В прошлый раз Добрыня со своими витязями здесь даже останавливаться не стали, но сейчас Молчан, бросив озабоченный взгляд на поникшую Миленку, решил подыскать харчевню поприличнее и дать девчонке передохнуть. А заодно – и самим перекусить да лошадей обиходить.

Когда-то Дакшин знавал лучшие времена, но миновали они давненько. Обветшал детинец на холме, вокруг которого и вырос городок, оплыли покрытые кустарником валы, обводившие предместье с северо-востока, со стороны леса. Однако Терёшку встреча с Дакшином все равно огорошила. Это был первый город, который он в своей жизни увидел. Пусть Яромир и хмыкнул что-то нелестное про алырское захолустье, Терёшке и представить-то раньше было трудно столько домов сразу. На каменные стены парень тоже смотрел раскрыв рот, не замечая, в какое они пришли небрежение, и растерявшись, когда Молчан, бросив на детинец хмурый взгляд, обронил: «Пороть бы здешнего воеводу, да, видно, некому…»

– Как люди-то живут в таком муравейнике? – с изумлением вырвалось у Терёшки. – Тут ведь, наверно, улиц – аж с целый десяток… Или больше?

– То ли будет, когда ты Бряхимов увидишь, – засмеялся Яромир. – Эх, простота лесная… Хотя рядом с Великоградом Бряхимов, что кочка болотная рядом с горой.

Узкие немощеные улочки предместья, заросшие по обочинам свинороем и лопухами, тонули в грязи и были тихими и малолюдными. За плетнями вслед русичам лениво брехали псы, пахло печным дымом и навозом.

– Не подскажешь, красавица, где тут постоялый двор – или корчма? – окликнул с седла Молчан молодуху, шедшую навстречу с двумя полными ведрами воды на коромысле.

– Коли подешевле ищете – это вам к городскому торгу надо. А коли поближе – езжайте до конца улицы, а потом направо сверните, – объяснила та. И чему-то усмехнулась: – Там, за углом, будут красные ворота, а над ними – вывеска. Мимо точно не проскочите.

Называлась корчма «Золотой бычок». Неведомый живописец и впрямь не пожалел золота, изображая отменно упитанную рогатую животину с кольцом в носу, жующую клок серебряного сена. На что намекала молодуха, путники поняли быстро. Едва устроили лошадей на конюшне и расположились за столом, заказав у расторопного вихрастого слуги четыре миски горячей лапши с курятиной, две кружки яблочного вина и две кружки квасу. Деньги здесь драли такие, что Молчан только крякнул. И за овес для коней, и за еду, и хмельное. Но в пропахшей пивным суслом и жареным луком со шкварками темноватой трапезной было чисто: таракан, бегущий по лавке, на глаза попался всего один.
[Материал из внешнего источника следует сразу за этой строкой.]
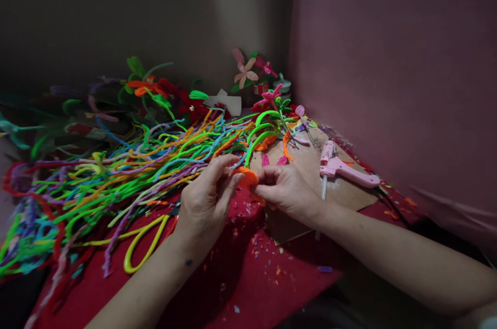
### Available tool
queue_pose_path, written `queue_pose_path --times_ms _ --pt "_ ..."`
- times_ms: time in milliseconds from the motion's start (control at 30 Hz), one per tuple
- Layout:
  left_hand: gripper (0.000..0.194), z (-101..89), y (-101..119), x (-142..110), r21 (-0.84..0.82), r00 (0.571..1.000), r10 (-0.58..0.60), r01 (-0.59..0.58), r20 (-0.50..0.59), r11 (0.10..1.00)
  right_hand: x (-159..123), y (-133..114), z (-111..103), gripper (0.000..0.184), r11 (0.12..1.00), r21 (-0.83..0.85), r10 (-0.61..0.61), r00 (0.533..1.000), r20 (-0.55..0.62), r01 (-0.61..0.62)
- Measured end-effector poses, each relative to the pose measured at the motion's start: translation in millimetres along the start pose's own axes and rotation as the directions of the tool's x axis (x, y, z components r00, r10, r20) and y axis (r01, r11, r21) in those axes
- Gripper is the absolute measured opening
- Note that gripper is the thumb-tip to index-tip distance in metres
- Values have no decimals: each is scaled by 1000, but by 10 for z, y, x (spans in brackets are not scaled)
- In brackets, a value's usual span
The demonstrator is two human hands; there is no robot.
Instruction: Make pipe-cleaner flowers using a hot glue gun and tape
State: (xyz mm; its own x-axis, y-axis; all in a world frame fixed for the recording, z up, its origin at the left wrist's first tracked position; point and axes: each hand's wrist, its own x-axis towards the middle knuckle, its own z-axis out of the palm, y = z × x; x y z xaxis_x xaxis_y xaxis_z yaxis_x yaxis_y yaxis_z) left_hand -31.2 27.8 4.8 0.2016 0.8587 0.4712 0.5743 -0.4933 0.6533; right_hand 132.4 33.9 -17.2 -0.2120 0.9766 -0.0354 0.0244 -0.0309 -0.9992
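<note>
My left hand and my right hand meet over the red cloth, both pinching a small bent piece of orange pipe cleaner between their fingertips. The fingers of each hand are closed on it. A large heap of colourful pipe cleaners lies just left of my left hand. Scissors with yellow handles rest on the cloth under my left forearm.
A pink glue gun lies on a brown cardboard sheet to the right. Finished pipe-cleaner flowers stand at the back by the wall. A pink wall closes the right side. Small cut scraps litter the cloth.
</note>
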Motion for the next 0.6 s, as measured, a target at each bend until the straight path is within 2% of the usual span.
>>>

Посетителей в корчме, которых Терёшка разглядывал с жадным интересом, сидело пока немного. За столом по соседству с русичами трое горожан в добротных кафтанах о чем-то тихо беседовали за почти допитым ковшом медовухи, закусывая ее пирогом с капустой. У окна устроились пятеро горластых, уже подгулявших молодцев воинственного вида – то ли наемники, то ли худ их разбери кто. В сторону показавшихся на пороге чужаков они мрачно зыркнули, но корчага с пивом и жареный поросенок занимали гуляк все-таки больше.

– Хозяин тут – сразу видать, за лишний грош удавится, но в «Шести головах» куда хуже было, – утешил Баламут, и Молчан с ним согласился. Про злополучный трактир великоградцы не раз поминали в разговорах между собой.

На подоспевшее горячее русичи навалились в охотку, но дохлебать его так и не успели.

Сперва на шум и перебранку под окнами внимания они не обратили. Потом долетающие с улицы крики, ругань и распаленные злобой мужские голоса стали громче. У «Золотого бычка», видно, собиралась толпа.

– Никак, драка? – привстал с лавки Яромир.

Соседи по столу, которые как раз расплачивались с подошедшим к ним корчмарем за медовуху, тоже насторожились.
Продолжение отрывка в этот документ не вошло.